Eder. Óleo de Irene Gracia
Marcelo Figueras
El martes por la noche, merced a la graciosa intercesión de Marcelo Camaño (uno de los guionistas más notables de la TV argentina, vía Montecristo y Vidas robadas), conocí al fin a Cristian Alarcón.
En caso de que no hayan oído hablar de Alarcón, déjenme definirlo de la manera más simple: es uno de los narradores sobresalientes de este lugar. Que la mayor parte de sus textos y su libro Cuando me muera quiero que me toquen cumbia hayan sido difundidos como crónicas periodísticas es, en algún sentido, una cuestión menor. Lo que importa es que Alarcón narra historias tan increíbles como profundas. El hecho de que sus relatos sean verídicos y echen luz sobre el tiempo que nos tocó vivir agrega a sus textos una resonancia extra, conjugando lo mejor de ambos mundos: la seducción de la buena ficción, expresada con la autoridad de lo real.

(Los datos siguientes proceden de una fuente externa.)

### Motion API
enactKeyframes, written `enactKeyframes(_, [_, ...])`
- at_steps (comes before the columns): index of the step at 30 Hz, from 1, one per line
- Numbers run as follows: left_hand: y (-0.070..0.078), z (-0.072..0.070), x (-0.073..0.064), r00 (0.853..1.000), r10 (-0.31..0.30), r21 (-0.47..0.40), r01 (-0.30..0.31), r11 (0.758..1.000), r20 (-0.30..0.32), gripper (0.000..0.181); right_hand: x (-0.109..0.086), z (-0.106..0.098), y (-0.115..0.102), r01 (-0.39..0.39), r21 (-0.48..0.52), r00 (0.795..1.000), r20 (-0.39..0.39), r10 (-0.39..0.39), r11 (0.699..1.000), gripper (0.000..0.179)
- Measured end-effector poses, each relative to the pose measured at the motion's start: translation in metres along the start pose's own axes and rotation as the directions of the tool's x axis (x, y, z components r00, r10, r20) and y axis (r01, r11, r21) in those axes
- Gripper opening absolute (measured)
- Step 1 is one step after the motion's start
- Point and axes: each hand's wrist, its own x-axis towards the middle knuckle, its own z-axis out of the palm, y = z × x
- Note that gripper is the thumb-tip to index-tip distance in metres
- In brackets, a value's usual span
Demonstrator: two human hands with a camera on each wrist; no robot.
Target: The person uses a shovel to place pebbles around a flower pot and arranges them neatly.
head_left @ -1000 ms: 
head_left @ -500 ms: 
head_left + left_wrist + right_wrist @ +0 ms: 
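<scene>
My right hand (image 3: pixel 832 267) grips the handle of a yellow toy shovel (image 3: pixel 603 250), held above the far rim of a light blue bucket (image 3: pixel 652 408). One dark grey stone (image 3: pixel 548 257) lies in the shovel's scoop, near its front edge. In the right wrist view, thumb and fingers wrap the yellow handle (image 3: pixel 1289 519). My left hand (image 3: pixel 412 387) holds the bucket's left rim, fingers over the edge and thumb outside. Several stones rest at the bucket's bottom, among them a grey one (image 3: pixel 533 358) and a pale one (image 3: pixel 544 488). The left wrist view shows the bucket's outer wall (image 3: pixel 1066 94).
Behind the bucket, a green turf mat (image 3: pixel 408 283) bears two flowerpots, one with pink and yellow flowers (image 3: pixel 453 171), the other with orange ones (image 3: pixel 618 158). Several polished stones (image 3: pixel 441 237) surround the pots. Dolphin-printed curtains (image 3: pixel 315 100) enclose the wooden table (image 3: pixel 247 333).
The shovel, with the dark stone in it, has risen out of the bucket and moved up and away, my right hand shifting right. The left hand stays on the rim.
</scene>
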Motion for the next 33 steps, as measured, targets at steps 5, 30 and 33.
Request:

Tenía miedo de que Alarcón fuese tenebroso, en sincronía con los temas que frecuenta. (Cuando me muera, sin ir más lejos, utiliza la figura de una suerte de Robin Hood lumpen, el Frente Vital, para pintar un estremecedor fresco de época: el momento en que la pobreza de las villas se volvió opresión, impulsando a toda una generación a una espiral descendente de drogas y violencia –que por supuesto, no ha parado desde entonces de sumirla en profundidades cada vez mayores.)
Pero en persona Alarcón tiene aquello que hace que sus crónicas sean diferentes: una enorme pasión, una alegría a flor de piel y una tendencia a perseguir el goce que convierte a sus relatos, que en otras manos se habrían tornado negrísimos, en una celebración de la vida que busca elevarse por encima de su circunstancia aun cuando el mundo entero se le plante en contra.
Cuando pienso en los mejores relatos en forma de libro que se hayan conocido aquí en las últimas décadas, Operación masacre de Rodolfo Walsh y Cuando me muera quiero que me toquen cumbia de Cristian Alarcón se me cuelan siempre en la lista. La cuestión del género (ficción versus no ficción) me parece menos importante que el valor intrínseco de esas narraciones. ¿Por qué habría de relegarlas a los confines del periodismo, o del non fiction, cuando sus historias son más poderosas y están mejor contadas que la inmensa mayoría de lo que hoy pasa por ficción?
Lo que importa es que tanto Walsh como Alarcón proceden con los instintos naturales del narrador: van donde están las historias más alucinantes. Y si estas historias han tenido lugar en el mundo real, ¿por qué deberían recusarlas, o deformarlas para pretender que tan sólo ocurrieron en el universo de su imaginación?
La buena noticia es que se viene un nuevo libro de Alarcón: Si me querés, quereme transa. Y la frutilla de la torta, al menos para mí, es que prometió pasarme el texto original para que no deba esperar hasta su salida en noviembre.
En ese caso, seré indiscreto en el lugar adecuado y les contaré aquí qué tal fue la experiencia.